* Task to complete *
State only how many lines below include the string "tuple".

* Input data *
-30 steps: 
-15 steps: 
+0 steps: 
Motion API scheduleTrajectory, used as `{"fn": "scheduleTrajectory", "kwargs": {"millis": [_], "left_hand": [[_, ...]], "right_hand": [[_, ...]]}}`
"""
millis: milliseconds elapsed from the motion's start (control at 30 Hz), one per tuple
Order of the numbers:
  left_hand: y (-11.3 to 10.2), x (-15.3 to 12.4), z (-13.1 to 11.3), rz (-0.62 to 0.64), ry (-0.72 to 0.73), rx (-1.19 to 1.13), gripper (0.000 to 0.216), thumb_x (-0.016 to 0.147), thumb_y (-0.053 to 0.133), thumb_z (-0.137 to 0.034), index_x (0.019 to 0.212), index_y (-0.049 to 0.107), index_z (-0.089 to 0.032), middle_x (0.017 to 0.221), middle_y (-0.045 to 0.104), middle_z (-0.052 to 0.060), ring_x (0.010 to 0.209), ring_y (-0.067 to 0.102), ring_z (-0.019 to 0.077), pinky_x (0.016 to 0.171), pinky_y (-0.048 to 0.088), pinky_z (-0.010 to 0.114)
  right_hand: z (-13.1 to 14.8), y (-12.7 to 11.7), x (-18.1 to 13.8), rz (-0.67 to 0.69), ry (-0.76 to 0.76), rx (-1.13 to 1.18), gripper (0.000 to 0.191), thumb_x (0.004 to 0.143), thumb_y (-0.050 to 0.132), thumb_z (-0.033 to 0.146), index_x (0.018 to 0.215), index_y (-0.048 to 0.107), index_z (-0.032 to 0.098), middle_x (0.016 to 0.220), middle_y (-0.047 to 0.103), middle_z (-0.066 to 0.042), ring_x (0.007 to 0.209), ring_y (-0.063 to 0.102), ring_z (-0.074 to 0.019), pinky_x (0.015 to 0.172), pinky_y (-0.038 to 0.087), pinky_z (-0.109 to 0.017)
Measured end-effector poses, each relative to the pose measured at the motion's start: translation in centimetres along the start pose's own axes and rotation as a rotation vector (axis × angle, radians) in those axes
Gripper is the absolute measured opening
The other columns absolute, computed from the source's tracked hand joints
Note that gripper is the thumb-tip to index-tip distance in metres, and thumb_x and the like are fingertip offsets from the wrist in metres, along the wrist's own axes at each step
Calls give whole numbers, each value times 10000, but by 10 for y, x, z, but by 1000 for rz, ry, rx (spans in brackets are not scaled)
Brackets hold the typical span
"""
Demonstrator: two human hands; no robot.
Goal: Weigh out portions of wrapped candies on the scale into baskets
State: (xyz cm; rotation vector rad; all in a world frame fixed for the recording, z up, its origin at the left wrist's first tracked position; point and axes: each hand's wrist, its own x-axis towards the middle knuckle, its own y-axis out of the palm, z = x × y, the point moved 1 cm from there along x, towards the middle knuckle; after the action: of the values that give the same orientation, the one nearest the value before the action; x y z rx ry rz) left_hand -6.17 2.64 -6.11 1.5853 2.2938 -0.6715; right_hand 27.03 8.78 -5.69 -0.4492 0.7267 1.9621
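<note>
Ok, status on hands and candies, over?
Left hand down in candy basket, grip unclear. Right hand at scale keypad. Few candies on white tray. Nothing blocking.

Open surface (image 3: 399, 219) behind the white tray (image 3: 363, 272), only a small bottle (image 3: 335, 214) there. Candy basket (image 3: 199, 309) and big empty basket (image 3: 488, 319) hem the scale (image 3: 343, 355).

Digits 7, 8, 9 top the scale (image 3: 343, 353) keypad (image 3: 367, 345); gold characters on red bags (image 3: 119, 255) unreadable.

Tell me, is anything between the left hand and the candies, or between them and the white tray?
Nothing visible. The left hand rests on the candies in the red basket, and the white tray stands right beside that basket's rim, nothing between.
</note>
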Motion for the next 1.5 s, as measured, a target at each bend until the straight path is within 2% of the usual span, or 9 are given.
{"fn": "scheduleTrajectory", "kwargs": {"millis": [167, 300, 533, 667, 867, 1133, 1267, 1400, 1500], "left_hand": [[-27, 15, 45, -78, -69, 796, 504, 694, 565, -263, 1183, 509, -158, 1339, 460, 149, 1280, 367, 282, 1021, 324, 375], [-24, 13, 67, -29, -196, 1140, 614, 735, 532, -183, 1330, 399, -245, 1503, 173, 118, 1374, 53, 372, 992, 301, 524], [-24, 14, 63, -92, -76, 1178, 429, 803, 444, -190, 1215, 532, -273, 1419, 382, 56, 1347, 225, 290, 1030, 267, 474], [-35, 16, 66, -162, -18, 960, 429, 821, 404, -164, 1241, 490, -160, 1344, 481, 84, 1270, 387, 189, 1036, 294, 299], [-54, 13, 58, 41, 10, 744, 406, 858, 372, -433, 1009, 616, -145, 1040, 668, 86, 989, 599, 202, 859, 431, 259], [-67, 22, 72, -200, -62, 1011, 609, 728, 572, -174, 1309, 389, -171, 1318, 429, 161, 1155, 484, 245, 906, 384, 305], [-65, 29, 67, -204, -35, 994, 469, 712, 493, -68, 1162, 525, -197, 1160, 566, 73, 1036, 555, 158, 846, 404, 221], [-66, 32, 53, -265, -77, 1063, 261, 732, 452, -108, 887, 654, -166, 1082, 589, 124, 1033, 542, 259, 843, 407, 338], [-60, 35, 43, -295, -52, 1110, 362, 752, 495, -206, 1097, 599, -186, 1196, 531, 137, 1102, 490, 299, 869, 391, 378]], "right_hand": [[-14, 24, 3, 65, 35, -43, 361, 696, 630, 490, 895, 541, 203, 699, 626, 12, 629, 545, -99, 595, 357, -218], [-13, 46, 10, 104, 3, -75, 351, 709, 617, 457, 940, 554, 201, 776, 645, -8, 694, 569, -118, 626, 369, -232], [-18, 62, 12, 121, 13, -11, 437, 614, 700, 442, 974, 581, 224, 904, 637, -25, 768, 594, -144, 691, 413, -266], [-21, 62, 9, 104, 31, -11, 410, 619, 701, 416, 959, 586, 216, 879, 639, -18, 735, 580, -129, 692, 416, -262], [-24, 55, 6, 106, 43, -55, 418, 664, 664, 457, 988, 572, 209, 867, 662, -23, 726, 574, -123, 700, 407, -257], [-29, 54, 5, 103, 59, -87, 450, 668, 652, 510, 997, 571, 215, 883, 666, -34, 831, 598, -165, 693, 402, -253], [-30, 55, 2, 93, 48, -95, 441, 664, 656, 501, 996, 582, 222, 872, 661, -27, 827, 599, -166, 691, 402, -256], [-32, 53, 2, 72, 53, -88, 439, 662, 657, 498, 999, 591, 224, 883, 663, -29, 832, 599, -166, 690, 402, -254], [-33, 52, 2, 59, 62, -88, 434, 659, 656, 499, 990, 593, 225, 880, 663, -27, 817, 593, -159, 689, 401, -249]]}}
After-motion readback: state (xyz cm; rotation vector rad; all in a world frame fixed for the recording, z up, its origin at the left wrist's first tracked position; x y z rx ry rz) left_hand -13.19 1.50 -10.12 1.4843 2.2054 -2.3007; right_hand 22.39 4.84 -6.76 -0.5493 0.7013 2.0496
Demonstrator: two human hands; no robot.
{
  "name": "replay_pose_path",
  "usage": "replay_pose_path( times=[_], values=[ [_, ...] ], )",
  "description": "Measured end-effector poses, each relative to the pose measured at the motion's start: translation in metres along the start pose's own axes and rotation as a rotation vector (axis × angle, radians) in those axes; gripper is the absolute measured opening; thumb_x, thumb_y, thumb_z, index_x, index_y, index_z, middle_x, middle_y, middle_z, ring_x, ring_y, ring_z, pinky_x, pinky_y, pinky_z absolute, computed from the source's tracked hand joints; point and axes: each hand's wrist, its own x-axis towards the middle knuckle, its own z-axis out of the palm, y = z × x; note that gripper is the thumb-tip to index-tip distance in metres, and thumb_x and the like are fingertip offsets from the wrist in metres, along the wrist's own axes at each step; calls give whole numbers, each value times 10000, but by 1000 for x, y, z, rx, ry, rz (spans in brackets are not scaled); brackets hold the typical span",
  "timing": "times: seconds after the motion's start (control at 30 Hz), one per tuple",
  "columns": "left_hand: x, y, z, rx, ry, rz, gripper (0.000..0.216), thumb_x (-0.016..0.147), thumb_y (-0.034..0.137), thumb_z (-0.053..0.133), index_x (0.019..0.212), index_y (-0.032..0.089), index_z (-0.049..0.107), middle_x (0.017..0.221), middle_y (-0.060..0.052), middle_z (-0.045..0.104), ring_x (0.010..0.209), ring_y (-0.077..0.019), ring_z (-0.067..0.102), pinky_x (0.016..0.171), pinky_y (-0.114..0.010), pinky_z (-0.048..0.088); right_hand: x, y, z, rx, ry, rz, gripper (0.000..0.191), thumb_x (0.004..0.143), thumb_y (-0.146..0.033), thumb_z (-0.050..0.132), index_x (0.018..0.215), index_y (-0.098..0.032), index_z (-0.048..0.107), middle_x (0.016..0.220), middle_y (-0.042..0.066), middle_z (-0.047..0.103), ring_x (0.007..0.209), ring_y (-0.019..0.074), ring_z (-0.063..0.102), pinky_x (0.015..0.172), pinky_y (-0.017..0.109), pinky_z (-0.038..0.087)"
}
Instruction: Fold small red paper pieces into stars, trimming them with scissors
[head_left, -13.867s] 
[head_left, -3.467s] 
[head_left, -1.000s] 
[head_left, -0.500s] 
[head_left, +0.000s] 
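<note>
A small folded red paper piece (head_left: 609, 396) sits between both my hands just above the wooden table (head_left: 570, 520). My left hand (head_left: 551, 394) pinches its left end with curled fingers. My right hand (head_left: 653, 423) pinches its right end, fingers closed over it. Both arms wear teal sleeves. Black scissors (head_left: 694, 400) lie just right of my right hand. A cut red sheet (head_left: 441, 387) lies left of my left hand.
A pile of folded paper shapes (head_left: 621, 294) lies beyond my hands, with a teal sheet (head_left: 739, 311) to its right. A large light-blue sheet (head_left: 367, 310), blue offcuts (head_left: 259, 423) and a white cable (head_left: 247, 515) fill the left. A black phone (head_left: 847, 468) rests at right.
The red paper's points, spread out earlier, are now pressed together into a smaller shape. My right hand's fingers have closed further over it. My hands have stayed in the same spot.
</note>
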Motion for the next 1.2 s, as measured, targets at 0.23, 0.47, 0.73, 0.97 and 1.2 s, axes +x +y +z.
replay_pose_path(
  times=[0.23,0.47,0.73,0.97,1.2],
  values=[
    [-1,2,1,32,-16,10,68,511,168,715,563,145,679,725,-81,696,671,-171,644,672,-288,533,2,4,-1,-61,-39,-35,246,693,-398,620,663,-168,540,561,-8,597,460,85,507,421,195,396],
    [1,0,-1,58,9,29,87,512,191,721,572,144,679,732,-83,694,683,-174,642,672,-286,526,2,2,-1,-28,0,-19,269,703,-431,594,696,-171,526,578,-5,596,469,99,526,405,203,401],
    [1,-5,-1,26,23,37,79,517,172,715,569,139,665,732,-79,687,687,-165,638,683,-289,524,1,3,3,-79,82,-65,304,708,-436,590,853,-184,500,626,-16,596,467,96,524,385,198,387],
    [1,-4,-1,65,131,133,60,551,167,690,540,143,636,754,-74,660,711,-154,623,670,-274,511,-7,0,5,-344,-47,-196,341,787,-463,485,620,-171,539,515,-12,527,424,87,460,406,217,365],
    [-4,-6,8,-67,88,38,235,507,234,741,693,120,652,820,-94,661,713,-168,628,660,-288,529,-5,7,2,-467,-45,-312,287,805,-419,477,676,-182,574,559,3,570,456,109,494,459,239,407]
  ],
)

* Reply *
2